ERGONOMİK ÇALIŞMA ORTAMI DÜZENLEMELERİÇalışma alanının ergonomik olarak düzenlenmesi, duruş bozukluklarını ve ağrıları önlemede önemli bir adımdır. Destekleyici sırt dayanağı olan sandalyeler, ayarlanabilir masa sistemleri ve monitörün göz hizasına konumlandırılması gibi düzenlemeler duruşu destekler. Klavye ve fare kullanırken bileklerin düz tutulması ve kolların vücuda yakın konumlandırılması da dikkat edilmesi gereken unsurlar arasındadır.

Ofis ortamında da uygulanabilecek basit egzersizler mevcuttur. Otururken yapılan boyun döndürme, omuz germe, ayak bileği esnetme gibi hareketler dolaşımı artırır ve kasları rahatlatır. Asansör yerine merdiven kullanmak, meslektaşlarla yüz yüze iletişim kurmak, öğle aralarında kısa yürüyüşler yapmak gibi küçük ama etkili alışkanlıklar da hareket düzeyini artırabilir.

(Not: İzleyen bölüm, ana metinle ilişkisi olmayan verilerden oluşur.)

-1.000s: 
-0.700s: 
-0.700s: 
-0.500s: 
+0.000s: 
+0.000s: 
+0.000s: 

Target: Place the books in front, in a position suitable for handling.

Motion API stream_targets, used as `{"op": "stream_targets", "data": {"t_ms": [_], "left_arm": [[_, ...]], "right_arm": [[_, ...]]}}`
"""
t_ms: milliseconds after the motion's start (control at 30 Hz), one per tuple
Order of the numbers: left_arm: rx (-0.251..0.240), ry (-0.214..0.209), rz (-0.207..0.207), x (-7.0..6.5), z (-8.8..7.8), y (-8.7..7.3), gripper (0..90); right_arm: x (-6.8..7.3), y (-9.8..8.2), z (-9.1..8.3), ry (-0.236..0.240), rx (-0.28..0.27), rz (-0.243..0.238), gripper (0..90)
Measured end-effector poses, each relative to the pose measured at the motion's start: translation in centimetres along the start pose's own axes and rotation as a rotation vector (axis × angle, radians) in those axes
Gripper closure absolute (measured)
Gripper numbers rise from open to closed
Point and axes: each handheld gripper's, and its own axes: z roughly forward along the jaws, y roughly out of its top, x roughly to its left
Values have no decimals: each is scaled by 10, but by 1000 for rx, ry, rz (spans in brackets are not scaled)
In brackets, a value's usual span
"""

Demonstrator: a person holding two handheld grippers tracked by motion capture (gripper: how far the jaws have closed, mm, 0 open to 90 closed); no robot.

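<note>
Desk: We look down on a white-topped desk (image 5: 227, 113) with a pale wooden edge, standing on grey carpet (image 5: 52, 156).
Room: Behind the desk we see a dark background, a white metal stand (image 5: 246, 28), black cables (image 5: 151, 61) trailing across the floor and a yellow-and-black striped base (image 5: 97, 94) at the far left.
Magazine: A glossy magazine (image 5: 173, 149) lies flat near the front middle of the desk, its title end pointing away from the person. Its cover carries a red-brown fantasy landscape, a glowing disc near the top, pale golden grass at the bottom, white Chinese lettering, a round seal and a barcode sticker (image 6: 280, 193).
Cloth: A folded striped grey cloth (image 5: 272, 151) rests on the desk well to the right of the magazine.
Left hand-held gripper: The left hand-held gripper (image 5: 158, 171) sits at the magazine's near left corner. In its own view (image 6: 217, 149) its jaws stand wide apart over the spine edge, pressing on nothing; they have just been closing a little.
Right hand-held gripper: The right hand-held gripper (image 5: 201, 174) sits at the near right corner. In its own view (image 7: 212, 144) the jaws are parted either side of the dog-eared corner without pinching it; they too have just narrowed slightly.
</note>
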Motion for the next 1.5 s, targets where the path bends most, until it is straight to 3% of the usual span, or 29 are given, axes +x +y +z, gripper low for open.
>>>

AKTİF YAŞAM TARZI ALIŞKANLIKLARI
Günlük yaşantıya entegre edilebilecek bazı küçük değişikliklerle hareketsizlik azaltılabilir:
- Yakın mesafelere yürüyerek veya bisikletle gitmek,
- Asansör yerine merdiven kullanmak,
- Toplu taşıma kullanılıyorsa bir durak erken inip kalan mesafeyi yürümek,
- Günlük adım hedefleri belirleyerek bu hedeflere ulaşmaya çalışmak.

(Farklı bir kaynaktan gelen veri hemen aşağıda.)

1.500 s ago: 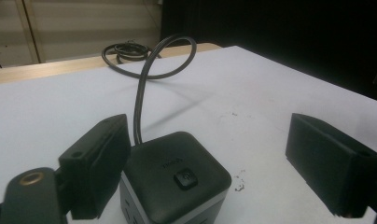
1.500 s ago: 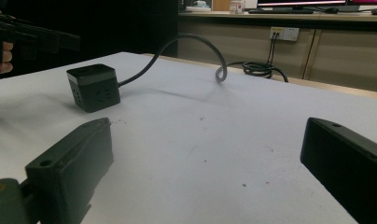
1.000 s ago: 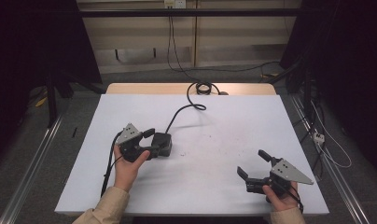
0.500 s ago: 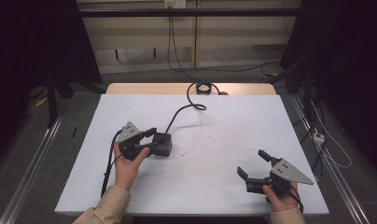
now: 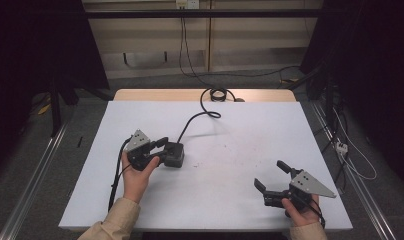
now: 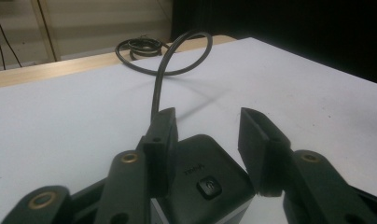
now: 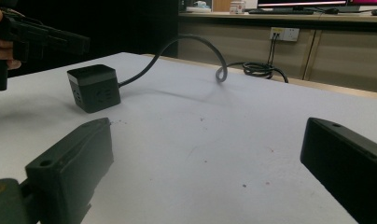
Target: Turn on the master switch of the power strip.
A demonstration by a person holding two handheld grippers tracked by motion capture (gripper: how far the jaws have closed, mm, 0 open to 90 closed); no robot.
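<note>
**Left gripper closing around the black box**

In the high view I have my left gripper at the left of centre, its jaws on either side of the black box and just now closing. In the left gripper view one jaw lies against the box's side while the other stands just off it, so no grip yet. The box's cable loops up toward the table's far edge. My right gripper sits lower right, jaws wide, holding nothing.
</note>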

Evden çalışmanın hayatımıza kattığı esneklik, beraberinde hareketsizlik gibi bazı riskleri de getiriyor. Ancak bu olumsuz etkiler, sağlıklı yaşam alışkanlıklarıyla büyük ölçüde önlenebilir. Düzenli fiziksel aktivite, ergonomik çalışma alanları ve bilinçli yaşam tarzı seçimleri ile hem fiziksel hem de zihinsel sağlığı korumak mümkündür. Bu nedenle, uzun süreli oturmanın zararlarını en aza indirmek için günlük rutininize hareketi entegre etmeyi ihmal etmeyin.